I know we’re two months away from St. Patrick’s Day but I couldn’t wait. Guinness Beef Stew has been on my mind since the last time we were in Ireland. There’s a pub in Killarney named Murphy’s, which is one of about 10 other pubs named Murphy’s, in Killarney. The pub we love the most has the best Irish breakfast and a phenomenal Guinness Beef Stew. I’ve been on the hunt for a good recipe to take me back, even if it’s just for a moment or two. This pot of stew is the winner!
Don’t wait for St. Patrick’s Day to enjoy this amazing stew.
Adapted from a recipe published in the February/March 2013 Cook’s Country magazine, this is a wonderful, hearty and flavorful stew that’s super simple to make. A lot of stew recipes call for the beef to be seared in oil before baking. This recipe skips the browning of the beef but instead is cooked in a Guinness flavored broth, uncovered on a lower temperature.

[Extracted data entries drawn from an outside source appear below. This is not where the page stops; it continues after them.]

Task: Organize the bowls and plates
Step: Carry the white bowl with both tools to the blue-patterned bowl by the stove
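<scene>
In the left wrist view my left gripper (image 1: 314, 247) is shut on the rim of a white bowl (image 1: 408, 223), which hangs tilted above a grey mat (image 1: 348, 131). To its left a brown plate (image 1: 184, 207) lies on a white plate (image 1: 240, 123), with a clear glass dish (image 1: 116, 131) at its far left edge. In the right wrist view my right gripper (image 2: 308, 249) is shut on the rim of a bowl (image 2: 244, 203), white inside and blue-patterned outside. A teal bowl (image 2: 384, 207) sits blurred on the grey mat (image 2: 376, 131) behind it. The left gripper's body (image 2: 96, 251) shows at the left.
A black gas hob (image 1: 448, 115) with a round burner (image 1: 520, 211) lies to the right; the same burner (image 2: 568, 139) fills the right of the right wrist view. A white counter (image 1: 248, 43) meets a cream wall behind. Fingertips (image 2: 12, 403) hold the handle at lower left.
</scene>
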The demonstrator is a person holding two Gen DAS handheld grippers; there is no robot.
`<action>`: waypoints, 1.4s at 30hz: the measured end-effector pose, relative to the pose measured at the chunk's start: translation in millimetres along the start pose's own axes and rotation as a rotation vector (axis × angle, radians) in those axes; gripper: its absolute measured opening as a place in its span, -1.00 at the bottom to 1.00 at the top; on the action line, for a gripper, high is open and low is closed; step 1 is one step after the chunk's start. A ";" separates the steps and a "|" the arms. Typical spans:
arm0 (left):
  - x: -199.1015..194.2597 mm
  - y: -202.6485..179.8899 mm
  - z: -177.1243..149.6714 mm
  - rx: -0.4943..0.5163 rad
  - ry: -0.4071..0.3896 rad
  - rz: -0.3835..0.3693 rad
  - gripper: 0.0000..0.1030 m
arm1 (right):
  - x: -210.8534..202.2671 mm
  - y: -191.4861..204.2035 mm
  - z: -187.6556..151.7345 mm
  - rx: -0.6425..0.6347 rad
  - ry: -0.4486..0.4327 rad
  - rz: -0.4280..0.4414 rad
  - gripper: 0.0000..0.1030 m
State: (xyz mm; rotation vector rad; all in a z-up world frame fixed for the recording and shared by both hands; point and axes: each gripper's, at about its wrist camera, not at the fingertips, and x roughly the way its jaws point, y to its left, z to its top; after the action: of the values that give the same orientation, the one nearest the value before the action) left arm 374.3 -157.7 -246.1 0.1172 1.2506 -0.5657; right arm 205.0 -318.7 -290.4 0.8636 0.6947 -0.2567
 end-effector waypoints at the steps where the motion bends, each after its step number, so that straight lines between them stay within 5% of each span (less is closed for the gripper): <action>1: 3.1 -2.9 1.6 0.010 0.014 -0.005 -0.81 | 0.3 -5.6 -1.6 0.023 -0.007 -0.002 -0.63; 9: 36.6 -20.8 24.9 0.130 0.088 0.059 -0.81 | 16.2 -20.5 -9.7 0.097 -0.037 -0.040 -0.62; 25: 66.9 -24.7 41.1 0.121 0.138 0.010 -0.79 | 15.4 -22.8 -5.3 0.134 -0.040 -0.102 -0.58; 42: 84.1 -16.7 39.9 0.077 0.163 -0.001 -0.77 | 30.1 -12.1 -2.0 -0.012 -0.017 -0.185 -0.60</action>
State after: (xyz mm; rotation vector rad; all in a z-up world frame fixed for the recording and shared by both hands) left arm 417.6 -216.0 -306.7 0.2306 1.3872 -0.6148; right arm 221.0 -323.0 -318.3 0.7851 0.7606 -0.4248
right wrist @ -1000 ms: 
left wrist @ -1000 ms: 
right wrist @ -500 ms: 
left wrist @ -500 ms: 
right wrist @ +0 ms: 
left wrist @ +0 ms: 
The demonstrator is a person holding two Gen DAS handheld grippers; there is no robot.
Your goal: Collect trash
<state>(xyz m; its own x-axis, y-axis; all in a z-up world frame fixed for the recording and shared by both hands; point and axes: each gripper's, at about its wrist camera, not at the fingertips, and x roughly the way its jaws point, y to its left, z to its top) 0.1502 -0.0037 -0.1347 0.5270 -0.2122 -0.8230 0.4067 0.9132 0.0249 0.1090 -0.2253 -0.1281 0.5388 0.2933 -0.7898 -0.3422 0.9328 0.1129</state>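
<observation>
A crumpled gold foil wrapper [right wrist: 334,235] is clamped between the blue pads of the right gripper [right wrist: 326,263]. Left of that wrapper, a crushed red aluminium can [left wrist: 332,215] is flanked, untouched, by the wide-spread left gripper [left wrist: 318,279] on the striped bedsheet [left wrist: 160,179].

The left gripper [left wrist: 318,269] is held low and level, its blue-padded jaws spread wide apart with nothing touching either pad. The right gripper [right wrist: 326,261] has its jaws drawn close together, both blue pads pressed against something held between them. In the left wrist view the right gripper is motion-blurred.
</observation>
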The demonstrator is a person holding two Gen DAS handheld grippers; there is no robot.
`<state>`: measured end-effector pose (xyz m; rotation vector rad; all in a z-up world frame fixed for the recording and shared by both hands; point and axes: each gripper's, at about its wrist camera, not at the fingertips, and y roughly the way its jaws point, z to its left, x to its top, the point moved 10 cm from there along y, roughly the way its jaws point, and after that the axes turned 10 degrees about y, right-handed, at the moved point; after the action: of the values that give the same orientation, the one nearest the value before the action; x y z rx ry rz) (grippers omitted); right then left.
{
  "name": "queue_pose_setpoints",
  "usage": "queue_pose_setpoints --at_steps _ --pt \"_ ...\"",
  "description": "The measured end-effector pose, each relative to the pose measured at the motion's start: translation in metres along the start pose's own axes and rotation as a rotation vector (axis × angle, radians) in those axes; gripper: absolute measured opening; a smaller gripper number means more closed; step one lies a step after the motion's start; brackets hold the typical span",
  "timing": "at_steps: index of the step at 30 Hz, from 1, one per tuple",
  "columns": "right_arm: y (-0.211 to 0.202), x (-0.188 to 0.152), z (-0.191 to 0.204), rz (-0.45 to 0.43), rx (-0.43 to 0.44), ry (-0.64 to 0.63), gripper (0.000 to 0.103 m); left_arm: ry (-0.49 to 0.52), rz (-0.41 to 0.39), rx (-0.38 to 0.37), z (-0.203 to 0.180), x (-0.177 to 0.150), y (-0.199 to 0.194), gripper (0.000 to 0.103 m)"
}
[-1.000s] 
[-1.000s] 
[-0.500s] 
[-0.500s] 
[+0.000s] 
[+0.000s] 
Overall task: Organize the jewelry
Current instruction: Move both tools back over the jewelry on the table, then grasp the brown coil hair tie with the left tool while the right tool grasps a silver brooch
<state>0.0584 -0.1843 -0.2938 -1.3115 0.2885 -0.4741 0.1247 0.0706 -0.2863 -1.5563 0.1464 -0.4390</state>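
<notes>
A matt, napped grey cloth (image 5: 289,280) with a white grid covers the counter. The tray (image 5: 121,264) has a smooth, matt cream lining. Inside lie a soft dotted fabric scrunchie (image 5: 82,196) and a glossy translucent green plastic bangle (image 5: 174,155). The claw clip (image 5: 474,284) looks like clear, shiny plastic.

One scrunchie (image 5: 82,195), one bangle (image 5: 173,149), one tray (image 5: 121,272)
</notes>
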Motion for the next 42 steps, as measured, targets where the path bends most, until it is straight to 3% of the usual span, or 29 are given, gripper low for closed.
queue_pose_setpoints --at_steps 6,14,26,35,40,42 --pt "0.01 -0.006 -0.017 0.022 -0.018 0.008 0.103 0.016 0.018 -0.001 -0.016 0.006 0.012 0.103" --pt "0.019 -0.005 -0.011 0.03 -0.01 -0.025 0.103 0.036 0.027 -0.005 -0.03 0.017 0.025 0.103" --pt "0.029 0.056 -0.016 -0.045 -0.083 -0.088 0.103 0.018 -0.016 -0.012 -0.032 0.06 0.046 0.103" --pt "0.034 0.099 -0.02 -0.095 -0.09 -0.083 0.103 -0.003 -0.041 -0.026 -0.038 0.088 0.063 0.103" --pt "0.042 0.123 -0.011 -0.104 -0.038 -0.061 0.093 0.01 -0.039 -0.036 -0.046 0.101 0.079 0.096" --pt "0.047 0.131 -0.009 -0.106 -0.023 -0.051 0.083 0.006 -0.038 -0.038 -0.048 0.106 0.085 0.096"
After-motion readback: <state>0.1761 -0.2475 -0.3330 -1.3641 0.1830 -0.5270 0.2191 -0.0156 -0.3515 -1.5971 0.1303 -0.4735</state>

The beef caramelizes and the broth cooks down to a thick, rich gravy with concentrated flavors for a perfectly delicious treat. A good, heavy dutch oven is perfect for making this stew.
I loved skipping the messy searing process, and the flavor and tenderness of the beef is fantastic. I would serve this to company any day!
This Guinness Beef Stew is hearty, meaty and rich with flavor.
We don’t eat a lot of beef these days, so when I want a splurge, this tender and juicy stew completely satisfies. Pick up a lean chuck roast and trim away any extra visible fat. Chuck roasts are typically well marbled with fat, so the beef cooks up tender, juicy and full of beefy flavor.
Serve this Guinness Beef Stew with plenty of bread for dipping.
We always serve our stew with some crusty bread, or warm, soft buttery rolls for sopping up the gravy. It’s a great idea to serve the stew with an ice cold Guinness on the side. Turn on the Pandora Irish Music and enjoy your mini-vacation!
Can you make this Guinness Beef Stew ahead?
Yes you can make this ahead and rewarm gently when needed. The flavor stays true and may even get better after sitting for a while. Make sure you don’t over cook the potatoes before cooling and storing the stew until needed.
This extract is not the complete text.